BEGIN

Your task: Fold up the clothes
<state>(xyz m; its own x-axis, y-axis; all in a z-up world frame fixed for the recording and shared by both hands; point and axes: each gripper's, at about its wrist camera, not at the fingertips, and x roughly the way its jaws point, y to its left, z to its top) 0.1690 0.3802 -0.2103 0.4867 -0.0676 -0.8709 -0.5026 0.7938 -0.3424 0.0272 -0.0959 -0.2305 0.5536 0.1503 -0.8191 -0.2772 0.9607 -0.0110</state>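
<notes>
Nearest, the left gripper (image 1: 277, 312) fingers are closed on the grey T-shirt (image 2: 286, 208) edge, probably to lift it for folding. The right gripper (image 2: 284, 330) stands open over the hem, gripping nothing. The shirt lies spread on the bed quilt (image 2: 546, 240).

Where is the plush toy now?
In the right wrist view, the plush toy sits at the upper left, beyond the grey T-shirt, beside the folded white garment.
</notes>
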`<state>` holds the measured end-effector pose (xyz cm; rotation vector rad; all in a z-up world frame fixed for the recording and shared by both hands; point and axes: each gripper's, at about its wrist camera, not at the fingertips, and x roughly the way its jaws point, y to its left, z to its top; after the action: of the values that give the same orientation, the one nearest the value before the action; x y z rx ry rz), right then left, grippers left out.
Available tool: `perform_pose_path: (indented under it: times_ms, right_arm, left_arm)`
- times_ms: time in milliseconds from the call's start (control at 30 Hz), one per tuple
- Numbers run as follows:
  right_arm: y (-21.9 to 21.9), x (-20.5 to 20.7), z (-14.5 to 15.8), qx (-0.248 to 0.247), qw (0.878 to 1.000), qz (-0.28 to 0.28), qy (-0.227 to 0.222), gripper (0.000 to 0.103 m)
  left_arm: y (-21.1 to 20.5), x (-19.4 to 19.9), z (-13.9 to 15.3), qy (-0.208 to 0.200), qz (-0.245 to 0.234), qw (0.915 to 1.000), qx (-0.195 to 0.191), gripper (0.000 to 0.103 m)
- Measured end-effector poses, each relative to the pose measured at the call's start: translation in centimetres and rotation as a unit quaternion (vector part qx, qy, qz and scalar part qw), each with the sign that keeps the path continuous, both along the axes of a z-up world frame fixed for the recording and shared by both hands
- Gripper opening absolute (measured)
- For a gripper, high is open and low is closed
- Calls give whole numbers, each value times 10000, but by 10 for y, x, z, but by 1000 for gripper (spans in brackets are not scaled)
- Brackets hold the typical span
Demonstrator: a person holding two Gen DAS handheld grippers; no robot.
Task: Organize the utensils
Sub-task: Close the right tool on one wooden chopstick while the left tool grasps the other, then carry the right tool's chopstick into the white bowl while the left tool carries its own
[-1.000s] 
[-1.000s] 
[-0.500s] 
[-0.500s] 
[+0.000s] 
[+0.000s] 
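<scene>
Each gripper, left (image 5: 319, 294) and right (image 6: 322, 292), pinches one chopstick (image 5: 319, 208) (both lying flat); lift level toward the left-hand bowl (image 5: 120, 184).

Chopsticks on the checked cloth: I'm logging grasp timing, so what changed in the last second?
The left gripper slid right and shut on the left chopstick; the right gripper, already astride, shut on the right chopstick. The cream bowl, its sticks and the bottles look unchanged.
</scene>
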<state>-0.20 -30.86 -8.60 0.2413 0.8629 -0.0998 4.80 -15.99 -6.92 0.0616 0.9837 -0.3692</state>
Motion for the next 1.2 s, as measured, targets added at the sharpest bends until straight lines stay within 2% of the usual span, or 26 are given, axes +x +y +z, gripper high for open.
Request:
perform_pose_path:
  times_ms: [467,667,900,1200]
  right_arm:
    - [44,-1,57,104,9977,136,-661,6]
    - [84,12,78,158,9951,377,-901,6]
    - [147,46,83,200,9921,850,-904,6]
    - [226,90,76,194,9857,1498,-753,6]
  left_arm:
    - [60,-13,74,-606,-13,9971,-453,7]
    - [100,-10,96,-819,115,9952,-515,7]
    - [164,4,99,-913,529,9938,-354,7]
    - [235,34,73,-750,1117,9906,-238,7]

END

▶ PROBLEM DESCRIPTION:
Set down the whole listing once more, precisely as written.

▶ SOLUTION TO THE PROBLEM:
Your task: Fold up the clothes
<state>(xyz m; its own x-axis, y-axis; all in a z-up world frame fixed for the recording and shared by both hands; point and axes: each gripper's, at about its wrist camera, not at the fingertips, and x roughly the way its jaws point, y to its left, z to its top) 0.1690 0.3802 -0.2103 0.4867 -0.0676 -0.8709 -0.5026 0.7938 -0.3424 0.0272 -0.0959 -0.2305 0.5536 0.1503 -0.8191 -0.2772 0.9607 -0.0110</state>
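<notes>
Nearest, the left gripper (image 1: 277, 312) fingers are closed on the grey T-shirt (image 2: 286, 208) edge, probably to lift it for folding. The right gripper (image 2: 284, 330) stands open over the hem, gripping nothing. The shirt lies spread on the bed quilt (image 2: 546, 240).

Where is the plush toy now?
In the right wrist view, the plush toy sits at the upper left, beyond the grey T-shirt, beside the folded white garment.
</notes>
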`<state>` holds the measured end-effector pose (xyz cm; rotation vector rad; all in a z-up world frame fixed for the recording and shared by both hands; point and axes: each gripper's, at about its wrist camera, not at the fingertips, and x roughly the way its jaws point, y to its left, z to its top; after the action: of the values that give the same orientation, the one nearest the value before the action; x y z rx ry rz), right then left, grippers left out.
Available tool: `perform_pose_path: (indented under it: times_ms, right_arm, left_arm)`
- times_ms: time in milliseconds from the call's start (control at 30 Hz), one per tuple
- Numbers run as follows:
  right_arm: y (-21.9 to 21.9), x (-20.5 to 20.7), z (-14.5 to 15.8), qx (-0.248 to 0.247), qw (0.878 to 1.000), qz (-0.28 to 0.28), qy (-0.227 to 0.222), gripper (0.000 to 0.103 m)
  left_arm: y (-21.1 to 20.5), x (-19.4 to 19.9), z (-13.9 to 15.3), qy (-0.208 to 0.200), qz (-0.245 to 0.234), qw (0.915 to 1.000), qx (-0.195 to 0.191), gripper (0.000 to 0.103 m)
- Measured end-effector poses, each relative to the pose measured at the call's start: translation in centimetres and rotation as a unit quaternion (vector part qx, qy, qz and scalar part qw), each with the sign that keeps the path continuous, both along the axes of a z-up world frame fixed for the recording and shared by both hands
- Gripper opening absolute (measured)
- For a gripper, high is open and low is closed
- Calls give whole numbers, each value times 10000, but by 10 for y, x, z, but by 1000 for gripper (spans in brackets are not scaled)
- Brackets hold the typical span
Demonstrator: a person holding two Gen DAS handheld grippers; no robot.
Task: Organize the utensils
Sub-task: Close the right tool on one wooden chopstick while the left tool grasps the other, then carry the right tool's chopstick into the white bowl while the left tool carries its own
[-1.000s] 
[-1.000s] 
[-0.500s] 
[-0.500s] 
[+0.000s] 
[+0.000s] 
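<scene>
Each gripper, left (image 5: 319, 294) and right (image 6: 322, 292), pinches one chopstick (image 5: 319, 208) (both lying flat); lift level toward the left-hand bowl (image 5: 120, 184).

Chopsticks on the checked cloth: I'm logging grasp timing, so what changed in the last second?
The left gripper slid right and shut on the left chopstick; the right gripper, already astride, shut on the right chopstick. The cream bowl, its sticks and the bottles look unchanged.
</scene>
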<state>-0.20 -30.86 -8.60 0.2413 0.8629 -0.0998 4.80 -15.99 -6.92 0.0616 0.9837 -0.3692</state>
Motion for the next 1.2 s, as measured, targets added at the sharpest bends until straight lines stay within 2% of the usual span, or 26 are given, axes +x +y +z, gripper high for open.
Request:
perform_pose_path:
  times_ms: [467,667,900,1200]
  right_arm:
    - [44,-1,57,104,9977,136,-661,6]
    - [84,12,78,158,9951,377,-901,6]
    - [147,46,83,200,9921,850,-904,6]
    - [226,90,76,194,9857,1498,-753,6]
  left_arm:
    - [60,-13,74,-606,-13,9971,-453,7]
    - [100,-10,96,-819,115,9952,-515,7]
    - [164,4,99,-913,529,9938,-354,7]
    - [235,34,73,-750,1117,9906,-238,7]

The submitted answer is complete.